Investors in privately held companies are facing new pressure from institutional investors on environmental standards, particularly related to climate. Their individual investors are increasingly interested in holding their portfolios to some kind of “green” standard, often referred to as sustainable or responsible.
An investor’s motivation can range from climate activism to managing infrastructure risk in the event of extreme weather, and many things in between. Just last week, Moody’s announced a “framework to assess carbon risk” including policy vulnerability. As a result, of these drivers, the institutional investors are passing those expectations on to their portfolio companies, including oil and gas private equity firms. The private equity companies are going to pass them along to you.
Today, you will most often hear these efforts described in the short hand “ESG” for “environmental, social, governance.”

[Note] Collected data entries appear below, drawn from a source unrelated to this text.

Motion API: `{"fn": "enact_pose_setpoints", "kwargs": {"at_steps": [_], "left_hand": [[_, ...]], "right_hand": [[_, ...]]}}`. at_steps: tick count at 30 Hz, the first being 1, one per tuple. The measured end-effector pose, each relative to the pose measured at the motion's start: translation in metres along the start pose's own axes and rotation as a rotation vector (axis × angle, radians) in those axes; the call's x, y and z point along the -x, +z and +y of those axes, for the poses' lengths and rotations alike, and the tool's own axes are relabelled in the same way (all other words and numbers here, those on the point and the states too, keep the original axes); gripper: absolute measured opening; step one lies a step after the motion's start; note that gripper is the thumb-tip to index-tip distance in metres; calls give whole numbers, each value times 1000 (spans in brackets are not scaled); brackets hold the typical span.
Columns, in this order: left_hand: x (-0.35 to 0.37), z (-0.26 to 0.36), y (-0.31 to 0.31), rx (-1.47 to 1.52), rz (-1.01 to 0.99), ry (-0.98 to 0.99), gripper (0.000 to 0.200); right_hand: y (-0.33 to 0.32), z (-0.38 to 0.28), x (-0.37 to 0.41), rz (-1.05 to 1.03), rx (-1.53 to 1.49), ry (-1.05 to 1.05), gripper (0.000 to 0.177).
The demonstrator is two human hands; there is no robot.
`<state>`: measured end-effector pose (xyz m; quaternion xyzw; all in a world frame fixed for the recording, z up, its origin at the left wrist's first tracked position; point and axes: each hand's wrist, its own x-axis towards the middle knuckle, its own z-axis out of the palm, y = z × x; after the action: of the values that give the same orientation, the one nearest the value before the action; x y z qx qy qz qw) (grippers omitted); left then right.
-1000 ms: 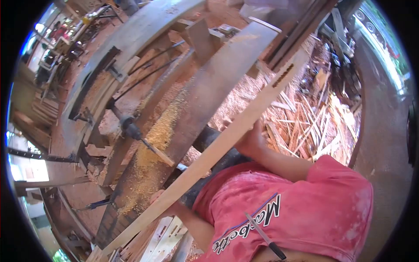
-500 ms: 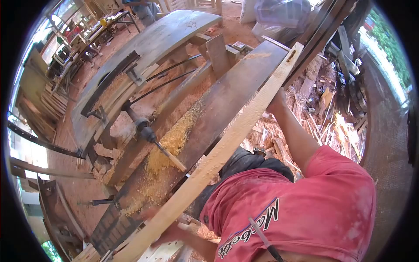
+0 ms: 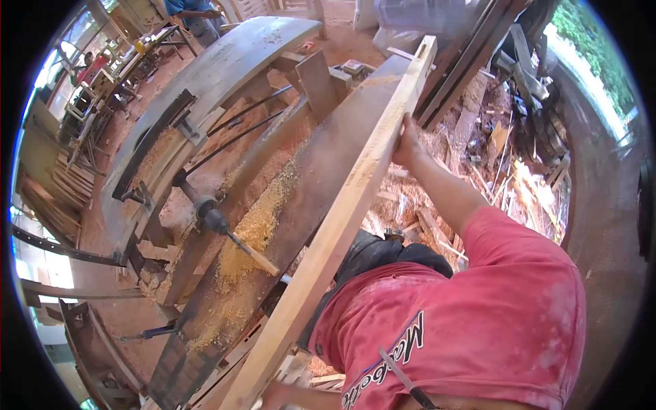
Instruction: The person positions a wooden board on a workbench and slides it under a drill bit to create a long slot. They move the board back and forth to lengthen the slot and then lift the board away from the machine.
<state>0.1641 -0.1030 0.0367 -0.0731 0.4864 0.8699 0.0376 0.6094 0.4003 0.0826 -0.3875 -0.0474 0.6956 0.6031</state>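
A long, pale wooden beam (image 3: 335,236) runs diagonally across the view, with a slot cut near its far end. My right hand (image 3: 408,145) is closed around the beam near that end, its thumb against the side. At the bottom of the view my left hand (image 3: 275,395) holds the near part; the beam and the frame edge hide most of its fingers. Left of the beam, a drill chuck (image 3: 213,217) carries a bit (image 3: 254,254) that points toward the beam, over a dark machine table (image 3: 321,160) strewn with yellow sawdust (image 3: 256,229).
A large curved grey panel (image 3: 239,51) lies behind the machine. Dark upright beams (image 3: 471,51) stand at the upper right, beside heaps of wood scraps (image 3: 478,154). At the back, another person (image 3: 195,17) in blue stands near a workbench (image 3: 133,58).
The beam has turned steeper and shows more of its side face. My right hand has come into fuller view; my left hand has moved down toward the frame edge. The whole view has shifted slightly.
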Motion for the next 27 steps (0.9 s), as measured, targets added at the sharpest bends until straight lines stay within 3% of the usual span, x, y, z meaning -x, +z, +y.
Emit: {"fn": "enact_pose_setpoints", "kwargs": {"at_steps": [6,8,12,17,20,22,25,27], "left_hand": [[2,11,-9,-34,57,28,121],[1,14,-12,-66,58,39,121],[4,16,-17,-86,78,49,121],[8,10,-10,-105,52,44,122],[8,4,-4,-40,8,22,122],[10,-10,5,44,-30,-18,123],[12,-19,10,94,17,14,123],[21,-45,40,237,23,-111,114]], "right_hand": [[-40,-35,-67,22,30,-34,79],[-70,-34,-88,30,110,78,82],[-35,-10,-26,68,162,-46,82],[-63,-19,-70,-3,139,-12,78],[-58,-27,-80,97,251,-45,74],[-55,-7,-86,161,397,-44,70],[-45,32,-58,9,466,-63,64],[-38,49,-50,0,484,-14,64]]}}
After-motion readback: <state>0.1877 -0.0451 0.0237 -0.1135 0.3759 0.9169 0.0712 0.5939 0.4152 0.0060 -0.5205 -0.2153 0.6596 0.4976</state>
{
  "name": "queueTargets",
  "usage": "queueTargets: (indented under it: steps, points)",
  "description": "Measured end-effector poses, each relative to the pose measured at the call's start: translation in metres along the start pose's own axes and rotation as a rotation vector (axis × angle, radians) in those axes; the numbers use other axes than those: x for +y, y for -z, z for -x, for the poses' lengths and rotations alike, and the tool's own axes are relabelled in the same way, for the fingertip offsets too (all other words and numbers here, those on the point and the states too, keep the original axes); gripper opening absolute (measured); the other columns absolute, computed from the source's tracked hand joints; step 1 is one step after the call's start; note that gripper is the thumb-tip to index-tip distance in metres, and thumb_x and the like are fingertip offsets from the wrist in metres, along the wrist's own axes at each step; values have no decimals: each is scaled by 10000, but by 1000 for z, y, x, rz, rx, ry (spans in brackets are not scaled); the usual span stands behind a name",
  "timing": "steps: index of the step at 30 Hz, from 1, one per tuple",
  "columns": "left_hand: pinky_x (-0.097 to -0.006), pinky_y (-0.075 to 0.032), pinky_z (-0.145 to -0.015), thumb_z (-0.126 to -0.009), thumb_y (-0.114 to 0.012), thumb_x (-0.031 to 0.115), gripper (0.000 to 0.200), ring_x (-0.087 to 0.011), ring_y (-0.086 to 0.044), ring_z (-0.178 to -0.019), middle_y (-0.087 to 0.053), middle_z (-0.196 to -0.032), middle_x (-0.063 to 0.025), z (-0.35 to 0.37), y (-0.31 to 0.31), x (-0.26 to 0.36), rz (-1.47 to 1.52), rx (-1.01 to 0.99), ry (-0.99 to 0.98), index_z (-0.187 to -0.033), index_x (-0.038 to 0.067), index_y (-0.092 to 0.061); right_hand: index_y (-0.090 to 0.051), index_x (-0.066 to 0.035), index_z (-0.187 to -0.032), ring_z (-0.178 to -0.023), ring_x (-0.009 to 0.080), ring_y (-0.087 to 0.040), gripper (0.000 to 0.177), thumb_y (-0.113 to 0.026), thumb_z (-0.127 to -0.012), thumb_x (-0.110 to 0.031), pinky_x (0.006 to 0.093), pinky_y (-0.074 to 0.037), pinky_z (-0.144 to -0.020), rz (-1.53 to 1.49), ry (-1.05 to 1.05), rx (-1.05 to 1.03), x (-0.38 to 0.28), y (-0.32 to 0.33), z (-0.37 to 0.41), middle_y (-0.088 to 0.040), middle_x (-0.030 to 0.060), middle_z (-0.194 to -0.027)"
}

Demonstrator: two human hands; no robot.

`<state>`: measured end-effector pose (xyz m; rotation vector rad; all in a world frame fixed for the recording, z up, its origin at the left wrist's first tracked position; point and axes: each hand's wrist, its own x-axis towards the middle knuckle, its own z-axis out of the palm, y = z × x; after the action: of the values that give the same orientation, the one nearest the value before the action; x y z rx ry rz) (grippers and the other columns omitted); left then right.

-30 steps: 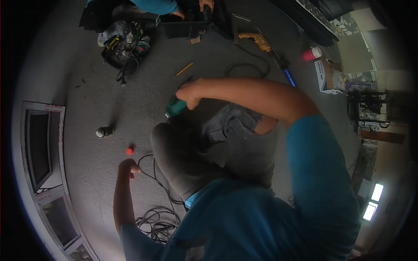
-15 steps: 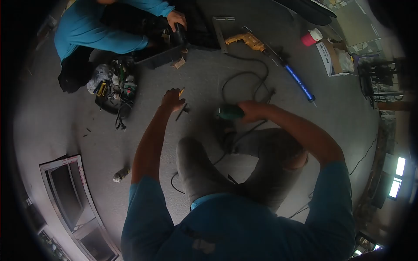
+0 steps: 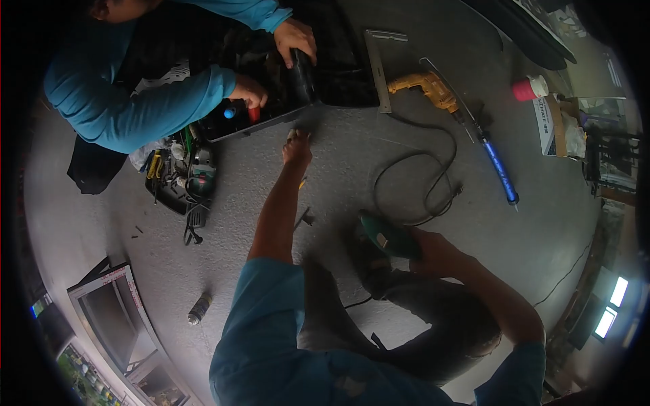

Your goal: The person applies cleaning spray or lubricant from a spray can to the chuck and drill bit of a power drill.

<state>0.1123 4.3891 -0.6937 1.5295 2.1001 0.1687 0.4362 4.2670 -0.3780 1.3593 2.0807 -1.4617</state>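
My left hand [image 3: 296, 147] is stretched forward over the floor, just short of the black toolbox's [image 3: 261, 126] front edge. Its fingers are bent together around something small and pale, mostly hidden. Below that wrist lie a small yellow object [image 3: 302, 183], partly covered by my forearm, and a dark T-shaped piece [image 3: 305, 218]. Near my knee, my right hand [image 3: 433, 254] grips a green power tool [image 3: 389, 235] by its rear end. The tool's front points up and left; its working end cannot be made out.
Across from me, a person in blue sleeves has one hand [image 3: 296, 42] on a black cylindrical object [image 3: 301, 74] and another near a red-topped item. A yellow drill [image 3: 425, 88], blue tube [image 3: 500, 170], open tool case [image 3: 179, 177], spray can [image 3: 200, 308] and metal frame [image 3: 139, 325] surround me.
My left hand has moved forward from beside the yellow object to the toolbox edge. The green tool has tilted and come nearer. The co-worker's second hand has come into view, and my view has shifted.
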Motion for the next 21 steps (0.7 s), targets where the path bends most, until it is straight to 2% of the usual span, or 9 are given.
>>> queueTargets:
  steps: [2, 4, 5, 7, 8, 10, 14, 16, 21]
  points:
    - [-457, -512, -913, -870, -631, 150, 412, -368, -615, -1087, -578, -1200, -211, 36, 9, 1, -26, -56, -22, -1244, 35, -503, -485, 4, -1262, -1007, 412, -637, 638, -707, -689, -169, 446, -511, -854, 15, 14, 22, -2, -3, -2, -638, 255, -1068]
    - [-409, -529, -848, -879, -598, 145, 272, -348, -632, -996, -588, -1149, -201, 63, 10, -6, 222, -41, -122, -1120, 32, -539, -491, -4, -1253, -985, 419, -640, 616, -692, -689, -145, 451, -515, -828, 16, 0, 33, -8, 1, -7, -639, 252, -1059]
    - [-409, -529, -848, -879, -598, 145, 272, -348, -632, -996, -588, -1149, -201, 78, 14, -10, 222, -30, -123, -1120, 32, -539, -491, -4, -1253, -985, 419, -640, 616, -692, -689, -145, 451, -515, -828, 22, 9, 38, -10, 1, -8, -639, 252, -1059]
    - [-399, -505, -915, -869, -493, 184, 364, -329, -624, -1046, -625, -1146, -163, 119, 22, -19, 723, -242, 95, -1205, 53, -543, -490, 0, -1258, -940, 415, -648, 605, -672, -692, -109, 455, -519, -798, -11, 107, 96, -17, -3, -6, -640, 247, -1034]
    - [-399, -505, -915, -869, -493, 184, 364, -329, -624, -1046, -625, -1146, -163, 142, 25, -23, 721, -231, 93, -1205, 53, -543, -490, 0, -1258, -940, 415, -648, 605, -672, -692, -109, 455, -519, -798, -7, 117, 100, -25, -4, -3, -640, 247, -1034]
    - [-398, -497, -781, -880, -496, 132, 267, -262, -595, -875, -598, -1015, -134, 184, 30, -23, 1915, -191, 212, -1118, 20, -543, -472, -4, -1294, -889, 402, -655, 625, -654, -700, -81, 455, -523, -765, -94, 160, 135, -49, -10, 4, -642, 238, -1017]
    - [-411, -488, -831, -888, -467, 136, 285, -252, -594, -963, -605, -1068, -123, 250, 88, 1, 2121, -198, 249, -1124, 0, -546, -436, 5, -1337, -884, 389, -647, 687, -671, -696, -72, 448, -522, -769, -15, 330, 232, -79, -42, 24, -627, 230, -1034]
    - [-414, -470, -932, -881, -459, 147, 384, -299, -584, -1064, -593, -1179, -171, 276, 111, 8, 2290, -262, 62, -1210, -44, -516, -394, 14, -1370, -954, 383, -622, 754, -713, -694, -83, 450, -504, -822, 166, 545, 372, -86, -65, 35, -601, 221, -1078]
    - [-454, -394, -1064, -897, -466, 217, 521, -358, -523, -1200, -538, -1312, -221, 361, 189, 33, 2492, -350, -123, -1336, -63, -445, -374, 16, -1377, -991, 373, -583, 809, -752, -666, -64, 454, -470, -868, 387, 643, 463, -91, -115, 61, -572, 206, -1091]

The first volley comes as a checklist or interview process. The investing world has not settled on a common name, approach, or scope — so companies often must respond to queries in different forms. An entire consulting world has sprung up to both assess companies and help them improve their score, often using a one-size-fits-all checklist approach.
For oil and gas, the trend began first in western Europe, trickled into Canadian oil and gas, and is now coming to an investor in you. Some more sophisticated investment entities began tracking the carbon intensity of their investment portfolio a few years ago. Although their approaches are confidential, you can get a feel for this kind of assessment following Adam Brandt’s work at Stanford.